Indeed optimizing for better prospect conversion is key to successful B2B lead generation initiatives.
Measuring Lead Generation
The final step in this puzzle is to figure out how to measure the rate at which leads are acquired. Before we get into the details, let’s define leads one more time. Leads are those prospects that explicitly express an interest in your services.
Measuring lead generation actually goes well beyond the realm of web analytics and belongs in the customer analytics realm. Nonetheless, it is worth examining because leads are the ultimate macro goal that marketing teams strive for.

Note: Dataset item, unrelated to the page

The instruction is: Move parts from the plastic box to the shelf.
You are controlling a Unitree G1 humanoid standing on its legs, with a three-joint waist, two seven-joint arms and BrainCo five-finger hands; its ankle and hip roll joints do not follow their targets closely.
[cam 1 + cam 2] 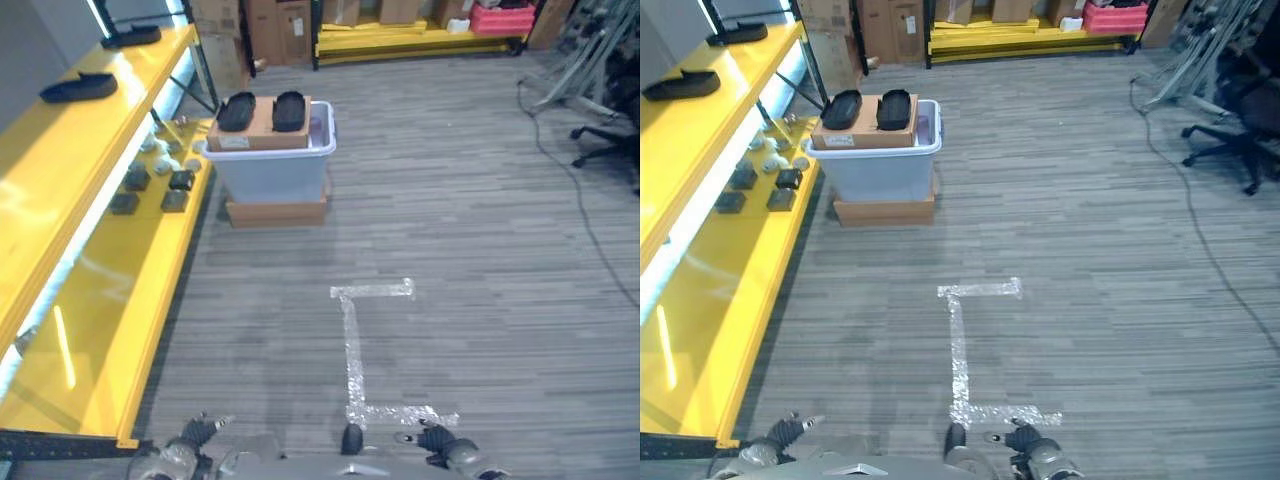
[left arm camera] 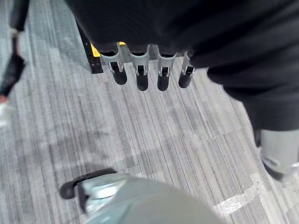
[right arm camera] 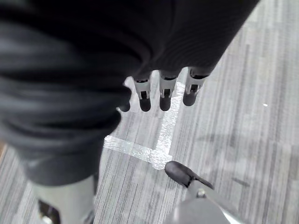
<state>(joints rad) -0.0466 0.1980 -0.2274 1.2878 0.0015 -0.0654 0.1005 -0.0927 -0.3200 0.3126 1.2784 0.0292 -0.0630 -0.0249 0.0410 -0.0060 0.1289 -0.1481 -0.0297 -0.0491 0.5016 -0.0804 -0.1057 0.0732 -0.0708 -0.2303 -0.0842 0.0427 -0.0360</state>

Let’s review the progression of prospects into leads. Once prospects are identified, they are then subsequently interacted with through a couple of different ways. For instance, the sales team could interact with them periodically via phone calls, the marketing team could keep them warm through email drip campaigns, or the prospects themselves could visit the site periodically to seek information. So prospects can be touched multiple times over extended periods of time.
Then the prospects could turn into leads over the phone, via email, or even through form submissions on the site. The trick with measuring lead generation accurately is to summate lead counts across the acquisition sources. A CRM that is tightly integrated with these sources can definitely go a long way in making this task easier.
So although lead conversion can easily be expressed in a simple equation of leads/prospects, the number of touches, the channels through which the touches occurred, and the quality of these touches can all be used to segment and optimize the lead conversion rate.
For instance, we could establish the average number and quality of touches needed to convert a prospect into a lead. Then we would state a hypothesis about the number and quality of touches and design an A/B test that spans offline and online means to test that hypothesis.
The challenge here is that there are several moving parts in the lead generation process that can’t be strictly controlled as required in a traditional A/B test scenario. In testing lead generation, it is sometimes easier to focus on the micro actions to make incremental improvements.
Measuring the conversion funnel on an informational site can be just as complicated as measuring that for an eCommerce site. That said, web analytics can be leveraged very effectively to measure and to identify ways to maximize the lead generating potential of informational sites.